Décryptage sans complaisance de l'actualité.
C’est inégal. Entre la barbarie et nos sociétés civilisées la confrontation est déloyale. C’est un combat à l’issue certaine que nous livrent depuis ces deux dernières décennies les fous de l’Islam, les fanatiques de Dieu et les illuminés d’Allah. L’inanité de la lutte pour une cause perdue condamne les adeptes de ces attaques à une défaite totale, sans autre titre de gloire que d’accrocher leur nom à un autre carnage, ni l’espoir d’autre victoire que d’allonger encore la liste des innocentes victimes.
C’est déjà beaucoup trop, pensez vous, non sans raison, et c’est très cher payer le prix d’une propagande. Car le terrorisme reste l’arme des faibles. Il ne sert ni à prendre le pouvoir, ni à faire triompher un régime et se limite à la brutale expression d’une revendication. Les situations où un terrorisme aveugle a frappé au cours du siècle dernier ont coïncidé avec le refus des plus forts d’entendre une autre cause que la leur. Ce fut le cas pour le terrorisme palestinien à l’époque où Israël bénéficiait d’un soutien quasi universel ; ce fut le cas du FLN avant que ne soit reconnu le droit à l’autodétermination des algériens, puis de l’OAS quant de Gaulle ne laissa d’autre alternative aux Pieds noirs que « la valise ou le cercueil » ; c’est le cas en Russie quand les tchétchènes interdits d’existence exportent à Moscou leur recherche d’audience.
Mais dans aucun de ces cas ni de ceux qui les ont précédés la cause terroriste n’a progressé par le recours à la violence aveugle.
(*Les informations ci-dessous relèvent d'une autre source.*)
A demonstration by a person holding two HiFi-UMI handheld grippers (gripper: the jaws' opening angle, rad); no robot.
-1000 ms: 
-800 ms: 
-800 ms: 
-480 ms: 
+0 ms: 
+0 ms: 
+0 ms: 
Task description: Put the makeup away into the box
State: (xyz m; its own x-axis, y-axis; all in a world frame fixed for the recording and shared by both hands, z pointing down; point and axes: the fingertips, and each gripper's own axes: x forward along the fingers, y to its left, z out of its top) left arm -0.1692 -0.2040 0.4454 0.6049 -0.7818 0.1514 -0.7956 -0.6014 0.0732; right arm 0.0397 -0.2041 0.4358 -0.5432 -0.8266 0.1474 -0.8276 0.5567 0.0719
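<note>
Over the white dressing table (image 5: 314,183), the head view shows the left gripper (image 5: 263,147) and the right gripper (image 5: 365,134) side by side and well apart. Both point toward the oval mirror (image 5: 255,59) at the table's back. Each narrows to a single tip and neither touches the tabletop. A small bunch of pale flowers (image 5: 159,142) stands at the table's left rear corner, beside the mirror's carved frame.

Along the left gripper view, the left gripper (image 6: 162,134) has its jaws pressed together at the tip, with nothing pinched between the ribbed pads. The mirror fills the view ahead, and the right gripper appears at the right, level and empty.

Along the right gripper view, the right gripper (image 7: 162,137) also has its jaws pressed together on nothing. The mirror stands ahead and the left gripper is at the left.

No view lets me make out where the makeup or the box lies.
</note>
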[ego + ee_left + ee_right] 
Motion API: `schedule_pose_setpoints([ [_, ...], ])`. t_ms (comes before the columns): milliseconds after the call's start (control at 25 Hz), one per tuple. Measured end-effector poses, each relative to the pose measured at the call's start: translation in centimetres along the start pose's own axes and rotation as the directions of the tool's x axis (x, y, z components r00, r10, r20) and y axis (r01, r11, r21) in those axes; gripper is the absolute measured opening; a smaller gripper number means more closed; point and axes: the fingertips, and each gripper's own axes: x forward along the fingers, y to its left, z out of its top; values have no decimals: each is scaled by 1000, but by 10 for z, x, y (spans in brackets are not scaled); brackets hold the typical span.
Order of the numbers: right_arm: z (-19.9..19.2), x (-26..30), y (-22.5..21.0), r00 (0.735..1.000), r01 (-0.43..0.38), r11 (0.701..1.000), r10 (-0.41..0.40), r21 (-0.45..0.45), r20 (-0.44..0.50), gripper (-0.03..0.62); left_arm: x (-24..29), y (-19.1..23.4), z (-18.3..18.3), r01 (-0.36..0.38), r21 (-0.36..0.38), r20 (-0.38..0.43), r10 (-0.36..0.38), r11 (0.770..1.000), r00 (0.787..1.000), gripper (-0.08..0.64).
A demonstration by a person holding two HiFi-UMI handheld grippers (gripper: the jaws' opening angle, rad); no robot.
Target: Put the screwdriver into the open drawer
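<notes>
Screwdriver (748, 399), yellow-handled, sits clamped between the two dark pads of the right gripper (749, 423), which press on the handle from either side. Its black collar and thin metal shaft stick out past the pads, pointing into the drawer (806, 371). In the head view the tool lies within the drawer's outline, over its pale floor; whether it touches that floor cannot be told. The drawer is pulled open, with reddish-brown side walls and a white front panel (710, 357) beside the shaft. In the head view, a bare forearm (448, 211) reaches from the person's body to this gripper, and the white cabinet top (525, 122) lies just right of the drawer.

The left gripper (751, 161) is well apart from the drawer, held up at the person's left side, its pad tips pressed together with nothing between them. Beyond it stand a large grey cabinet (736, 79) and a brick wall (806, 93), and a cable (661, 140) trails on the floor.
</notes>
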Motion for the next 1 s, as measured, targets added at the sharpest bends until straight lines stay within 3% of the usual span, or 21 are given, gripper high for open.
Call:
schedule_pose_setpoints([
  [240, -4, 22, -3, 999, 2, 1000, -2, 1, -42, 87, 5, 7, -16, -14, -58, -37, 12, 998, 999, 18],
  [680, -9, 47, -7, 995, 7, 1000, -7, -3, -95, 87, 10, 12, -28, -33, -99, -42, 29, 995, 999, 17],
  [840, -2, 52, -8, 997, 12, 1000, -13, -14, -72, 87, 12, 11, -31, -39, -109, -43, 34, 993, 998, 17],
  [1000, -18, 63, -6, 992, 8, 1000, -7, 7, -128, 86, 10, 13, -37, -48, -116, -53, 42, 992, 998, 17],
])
Les faibles qui attaquent les forts restent toujours faibles. Quelques terroristes opérant dans l’isolement ne peuvent remporter de victoire.
La question n’est pas de connaître l’issue du combat ; elle est de savoir quand le combat cessera. Nos sociétés naviguent de Charybde en Sylla, de Londres ou domine l’angélisme béat, la tolérance naïve qui réconforte les combattants, à Guantanamo, le goulag de l’absurde qui décuple les vocations des plus extrémistes.
Nos sociétés ne risquent pas d’être détruites par le terrorisme mais par les faux naïfs, les héritiers des pacifistes des porteurs de pancarte plutôt « rouge que morts » des années 60, autant que par nos idéalistes, nos manichéistes, les inventeurs de l’axe du Bien, exportateurs de nos valeurs déistes.
Quant à savoir quelle route prendre pour éviter ces deux écueils, les romains grands navigateurs, dont la naïveté n’était pas la principale qualité, nous seront encore d’un grand secours. Ils avaient pour les guerres une approche paradoxale qui, si on l’avait appliquée aux terroristes, nous aurait évité bien des erreurs : si vis pacem para bellum !
* Si tu veux la paix, prépare la guerre.